Antisense oligonucleotides, which are used to silence target genes, are gaining attention as a novel drug discovery modality for proteinopathies. However, while clinical trials for neurodegenerative diseases like amyotrophic lateral sclerosis have been conducted in recent years, the results have not always been favorable. The results from a Phase III trial of the antisense oligonucleotide, that is, tofersen, which targets SOD1 mRNA, showed decreased levels of cerebrospinal fluid SOD1 and plasma neurofilament light chain but no improvements in primary clinical endpoint. Moreover, case reports pertaining to patients with amyotrophic lateral sclerosis carrying FUS and C9orf72 mutations who received antisense oligonucleotide-based treatments have demonstrated a notable reduction in the targeted protein (thus providing the proof of mechanism) but with no discernible clinical benefits. There are several possible reasons why antisense oligonucleotides knockdown fails to achieve proof of concept, which need to be addressed: on-target adverse effects resulting from the loss of function of target gene and irreversible neuronal death cascade due to toxic protein accumulation, among other factors. This review provides an overview of the current status and discusses the prospects of antisense oligonucleotides treatment for amyotrophic lateral sclerosis.

Figure 1

The promising mechanisms of ongoing ASOs in the pathophysiology of ALS. Silencing of target genes by tofersen, ulefnersen, BIIB078, and nL‐CHCHD‐001 reduces toxic protein aggregation of SOD1, FUS, dipeptide repeat proteins, and CHCHD10, respectively.

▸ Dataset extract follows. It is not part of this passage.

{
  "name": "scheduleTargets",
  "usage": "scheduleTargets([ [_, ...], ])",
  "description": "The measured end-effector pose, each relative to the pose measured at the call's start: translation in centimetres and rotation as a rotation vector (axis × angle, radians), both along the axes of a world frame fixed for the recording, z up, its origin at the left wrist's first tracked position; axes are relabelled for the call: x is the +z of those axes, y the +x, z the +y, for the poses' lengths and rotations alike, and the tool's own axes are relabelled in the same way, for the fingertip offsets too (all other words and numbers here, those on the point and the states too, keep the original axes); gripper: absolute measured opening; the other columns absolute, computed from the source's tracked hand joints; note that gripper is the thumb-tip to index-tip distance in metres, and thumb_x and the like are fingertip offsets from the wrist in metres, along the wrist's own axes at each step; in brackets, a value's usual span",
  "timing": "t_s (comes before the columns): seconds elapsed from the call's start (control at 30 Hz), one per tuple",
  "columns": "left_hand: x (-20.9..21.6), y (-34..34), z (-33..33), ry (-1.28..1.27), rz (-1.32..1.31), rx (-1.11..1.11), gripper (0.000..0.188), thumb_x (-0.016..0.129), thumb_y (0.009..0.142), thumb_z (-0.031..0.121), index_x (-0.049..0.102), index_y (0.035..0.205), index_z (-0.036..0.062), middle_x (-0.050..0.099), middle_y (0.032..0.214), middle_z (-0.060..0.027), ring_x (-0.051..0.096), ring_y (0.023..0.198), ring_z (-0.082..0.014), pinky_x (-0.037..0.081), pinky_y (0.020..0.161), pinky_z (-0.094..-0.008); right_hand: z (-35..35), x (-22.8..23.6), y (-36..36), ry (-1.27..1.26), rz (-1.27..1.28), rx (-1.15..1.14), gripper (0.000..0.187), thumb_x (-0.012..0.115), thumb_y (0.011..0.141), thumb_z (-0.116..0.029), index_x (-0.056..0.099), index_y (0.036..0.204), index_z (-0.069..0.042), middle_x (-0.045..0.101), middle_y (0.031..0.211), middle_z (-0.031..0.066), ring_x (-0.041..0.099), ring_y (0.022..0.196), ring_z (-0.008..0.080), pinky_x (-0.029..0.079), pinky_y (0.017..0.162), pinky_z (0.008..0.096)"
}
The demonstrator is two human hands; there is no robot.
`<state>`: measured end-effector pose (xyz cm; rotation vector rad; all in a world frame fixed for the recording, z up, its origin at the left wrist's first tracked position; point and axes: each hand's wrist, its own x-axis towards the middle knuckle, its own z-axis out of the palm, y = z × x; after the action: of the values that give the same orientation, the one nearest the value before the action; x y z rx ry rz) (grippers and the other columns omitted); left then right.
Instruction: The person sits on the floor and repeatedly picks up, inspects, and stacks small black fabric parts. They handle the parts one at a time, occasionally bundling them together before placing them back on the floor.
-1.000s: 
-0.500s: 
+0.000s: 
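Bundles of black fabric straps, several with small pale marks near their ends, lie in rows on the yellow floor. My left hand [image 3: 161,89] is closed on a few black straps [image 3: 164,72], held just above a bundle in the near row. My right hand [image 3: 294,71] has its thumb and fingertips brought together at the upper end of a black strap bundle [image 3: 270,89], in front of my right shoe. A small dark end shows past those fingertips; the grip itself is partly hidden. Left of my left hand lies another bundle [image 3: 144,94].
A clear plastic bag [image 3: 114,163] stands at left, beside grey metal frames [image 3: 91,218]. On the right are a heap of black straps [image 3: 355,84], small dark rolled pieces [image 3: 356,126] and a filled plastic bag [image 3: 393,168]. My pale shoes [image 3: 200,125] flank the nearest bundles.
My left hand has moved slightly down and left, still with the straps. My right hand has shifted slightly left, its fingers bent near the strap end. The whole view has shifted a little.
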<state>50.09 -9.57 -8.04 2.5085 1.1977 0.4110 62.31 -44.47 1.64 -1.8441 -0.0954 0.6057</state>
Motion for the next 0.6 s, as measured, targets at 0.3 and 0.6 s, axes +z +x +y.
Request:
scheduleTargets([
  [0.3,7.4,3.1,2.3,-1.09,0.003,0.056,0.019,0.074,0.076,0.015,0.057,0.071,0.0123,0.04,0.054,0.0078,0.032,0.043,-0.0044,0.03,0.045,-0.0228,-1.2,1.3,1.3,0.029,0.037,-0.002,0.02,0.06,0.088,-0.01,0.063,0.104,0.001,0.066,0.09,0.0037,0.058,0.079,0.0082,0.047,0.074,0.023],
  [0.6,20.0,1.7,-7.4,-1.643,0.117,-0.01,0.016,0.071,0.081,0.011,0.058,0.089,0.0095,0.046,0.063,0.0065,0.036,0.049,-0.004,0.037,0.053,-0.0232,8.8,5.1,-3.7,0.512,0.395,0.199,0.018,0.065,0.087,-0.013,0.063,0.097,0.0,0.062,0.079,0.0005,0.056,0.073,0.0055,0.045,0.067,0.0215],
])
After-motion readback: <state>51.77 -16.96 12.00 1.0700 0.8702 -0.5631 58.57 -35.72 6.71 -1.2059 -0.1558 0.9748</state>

In TDP‐43‐ALS, silencing of the modulator of TDP‐43, ataxin2, by BIIB105 reduces TDP‐43 aggregation. A splicing switch of STMN2 using QRL‐201 results in the production of a full‐length STMN2 and normal axonal outgrowth. Abbreviations: ALS, amyotrophic lateral sclerosis; ASO, antisense oligonucleotides; C9‐ALS, ALS with C9orf72 mutation; FUS‐ALS, ALS with FUS mutation; SOD1‐ALS, ALS with SOD1 mutation; CHCHD10‐ALS, ALS with CHCHD10 mutation.